Doctoral Dissertation Research: Reproductive trade-offs in female primates
University Of New Mexico, Albuquerque NM
Investigators
Abstract
Female primates, including women, expend considerable energy during pregnancy and breastfeeding, limiting the energy that can be allocated to other physiological functions, and potentially shaping long-term trends in well-being, aging, and mortality. This doctoral dissertation project will investigate the physiological impacts of female reproduction for wild female chimpanzees, using non-invasively collected demographic, hormonal, genetic, parasitic, and viral data in two chimpanzee populations. Chimpanzees, our closest living primate relatives, provide an important comparative model of female reproductive trade-offs, especially given that human studies are confounded by fertility control, infant supplementation, medical care, and childcare assistance. The information generated by this research will help to inform the basic biology underlying women's health.

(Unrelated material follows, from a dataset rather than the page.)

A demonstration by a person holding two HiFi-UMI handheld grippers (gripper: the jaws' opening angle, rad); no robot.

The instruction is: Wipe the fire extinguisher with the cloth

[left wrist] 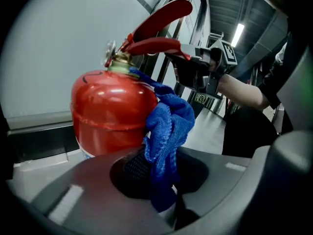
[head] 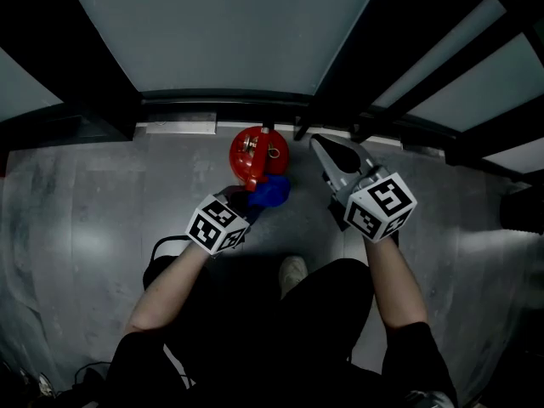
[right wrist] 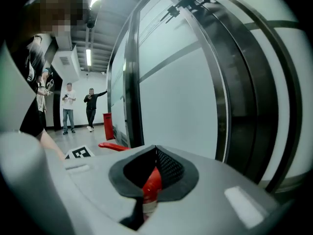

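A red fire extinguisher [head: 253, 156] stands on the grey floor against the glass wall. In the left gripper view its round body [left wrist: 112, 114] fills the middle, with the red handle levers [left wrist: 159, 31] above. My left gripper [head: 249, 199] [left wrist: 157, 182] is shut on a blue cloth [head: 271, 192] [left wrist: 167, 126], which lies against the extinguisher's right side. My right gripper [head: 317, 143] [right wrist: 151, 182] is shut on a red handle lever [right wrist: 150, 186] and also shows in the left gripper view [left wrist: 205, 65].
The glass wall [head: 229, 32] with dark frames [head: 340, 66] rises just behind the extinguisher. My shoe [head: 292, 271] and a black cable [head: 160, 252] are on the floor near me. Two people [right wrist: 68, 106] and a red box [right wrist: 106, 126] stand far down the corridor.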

The student co-PI will conduct science education and conservation outreach through a number of venues, including mobile discovery stations on primates and parasites designed for K-9 school children from communities that are underrepresented in the STEM fields, and workshops on project outcomes and the importance of field guides in scientific research and chimpanzee conservation. Energy allocation to producing and caring for infants is predicted to generate costs for long-term health and survival in humans and non-human primates, and these types of trade-offs are potentially important for understanding modern human life history. This proposal tests three hypotheses in wild chimpanzees, including that 1) high costs of reproduction will negatively impact immune function in female chimpanzees; 2) females with higher available energy experience reduced immunological costs of reproduction, and, 3) female genetic quality mediates immunological costs of reproduction. Two parasite systems will be used as proxies for immune function, including a helminth and a virus. This study is highly interdisciplinary, offers novel data on age-associated patterns of disease in chimpanzees, and potentially targets factors salient to the evolution of extended lifespan in humans.